## Detecting Audio Deep Fakes TF2

By: Alexander Comerford

In this notebook we will be using bispectral analysis features and classifiers to detect real vs. synthetic speech (deep fakes).

Throughout this notebook we will be implementing some of the raw functionality using tensorflow 2

### Overview

Deep fakes are the art of producing realistic human like data that is indistinguishable to humans through the modeling methods of deep learning.

With recent advances in machine learning, dramatic improvements to human like audio generated by machines are becoming more difficult to detect even by a trained ear.

Below we can hear a sample of one such model [WaveNet](https://deepmind.com/blog/wavenet-generative-model-raw-audio/)

In [1]:
from IPython import display

In [2]:
display.Audio("https://storage.googleapis.com/deepmind-media/pixie/us-english/wavenet-1.wav")

We can also listen to more modern models that are sensative to intonation by punctuation. Namely [tacotron2](https://google.github.io/tacotron/publications/tacotron2/)

In [3]:
display.Audio("https://google.github.io/tacotron/publications/tacotron2/demos/ghome_comma.wav")

Due to the relative realness of these synthetic audio clips, it comes into question how can we discern these two in an automatic fashion without the human ear. This type of automatic detection is what we will try to accomplish in this notebook.

### Overview

Throughout the rest of this notebook we will develop a detection method for these deep fakes against human synthesized audio using techniques in bispectral analysis shown [here](http://www.cs.albany.edu/~lsw/papers/cvprw19b.pdf).

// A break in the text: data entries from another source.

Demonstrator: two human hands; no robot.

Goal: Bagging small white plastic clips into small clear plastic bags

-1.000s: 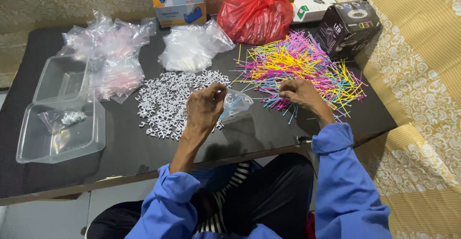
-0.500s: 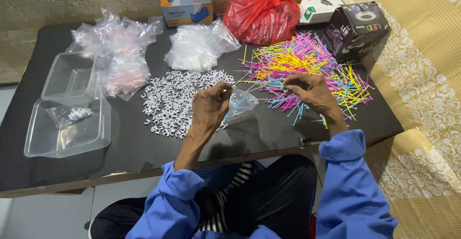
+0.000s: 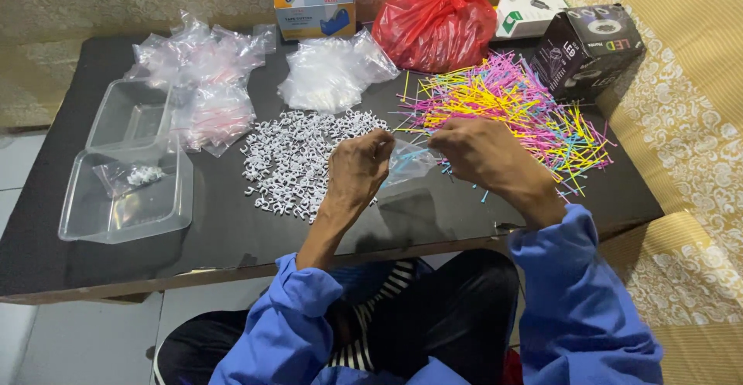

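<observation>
Head view: both hands work over a low black table (image 3: 232,238). The left hand (image 3: 357,167) is curled, its fingers (image 3: 377,147) pinched on the edge of a small clear plastic bag (image 3: 406,162). The bag hangs between the two hands, just above the tabletop, with a few thin sticks showing inside it. The right hand (image 3: 481,151) is curled too, fingertips drawn narrow at the bag's upper right edge; whether they grip the bag or a stick I cannot tell.

Left of and beyond the left fingers lies a spread of small white clips (image 3: 298,160). Beyond the right fingers, touching the hand's far side, lies a heap of thin pink, yellow and blue sticks (image 3: 518,106).

Packages, far side of the fingers:
- a knotted red plastic bag (image 3: 435,25), bulging, beyond the sticks;
- a blue-and-orange carton (image 3: 312,0) with a printed label, upright at the table's far edge;
- a white flat box (image 3: 530,12) with a green mark, right of the red bag;
- a black box (image 3: 588,44) with a round picture on top, far right;
- a pile of clear bags (image 3: 329,75) beyond the clips;
- more clear bags with pink contents (image 3: 205,83) well to the left.

Far left of the fingers stand two clear plastic trays (image 3: 128,191), the nearer holding a small bagged lot of white pieces.
</observation>
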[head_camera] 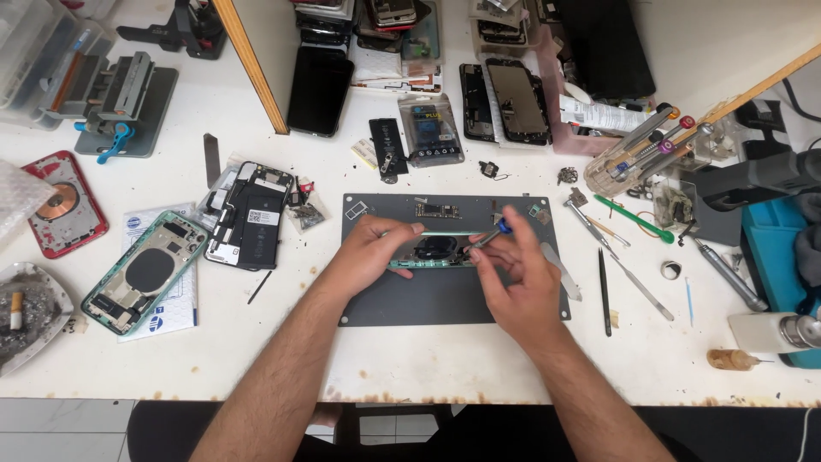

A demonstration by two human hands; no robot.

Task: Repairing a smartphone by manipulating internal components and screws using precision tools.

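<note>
Head cam looking down: dark grey mat (445, 299) sits under both hands. Left hand (369, 250) grips a green phone frame (428, 257) on its edge — right hand (513, 278), just beside it, pinches a blue-tipped screwdriver (489, 235) against the frame.

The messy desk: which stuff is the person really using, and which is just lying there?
In use:
- left hand steadying the green opened phone frame
- right hand holding the small blue-capped screwdriver
- dark grey work mat

Lying about:
- red phone back
- green-handled tool
- ashtray
</note>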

We will create functions to compute a small representation of the bicoherence for a signal and utilize features extracted from this bicoherence to classify audio as either real or synthetic

### Imports

Below we will import all the libraries we need to do this analysis. Specifically we will be using tensorflow 2 to do our computations.

In [36]:
from math import *
import numpy as np
import tensorflow as tf
from scipy.io import wavfile

import os
import glob
from itertools import product
from functools import lru_cache, reduce
import nbformat
from IPython.display import display
from PIL import Image 

import holoviews as hv
hv.extension('bokeh')

## Calculating toeplitz

First we will be defining a few utility functions which we will need to achieve our goal. Our start begins at toeplitz matrices

An example of a toeplitz matrix is like the one below
\begin{pmatrix}
2 & -1 & 0 & \cdots & \cdots & \cdots & \cdots & 0\\
-1 & 2 & -1 & 0 & & & & \vdots\\
0 & -1 & 2 & -1 & \ddots & & & \vdots\\
\vdots & 0 & \ddots & \ddots & \ddots & \ddots & & \vdots\\
\vdots & & \ddots & \ddots & \ddots & \ddots & 0 & \vdots\\
\vdots & & & \ddots & -1 & 2 & -1 & 0\\
\vdots & & & & 0 & -1 & 2 & -1\\
0 & \cdots & \cdots  & \cdots & \cdots & 0 & -1 & 2\\
\end{pmatrix}

These types of matrices are characterized 

$T_{i,j} = T_{i+1,j+1} = a_{i-j}$

Where $i$ and $j$ are the coordinates of the matrix characterized by their cascading diagonal values at locations on the first row and column of the matrix

Using a column and a row as paramaters we will implement this function in tensorflow 2 to use later when calculating the third order cumulant. Tensorflow 2 does have a [toeplitz function](https://www.tensorflow.org/api_docs/python/tf/linalg/LinearOperatorToeplitz) but it doesn't support rectangular toeplitz :(

In [37]:
@tf.function
def create_toeplitz(column, row):
    column = tf.squeeze(column)
    
    ## Single dimension of mirrored col and row
    vals = tf.concat((row[-1:0:-1], column), axis=0)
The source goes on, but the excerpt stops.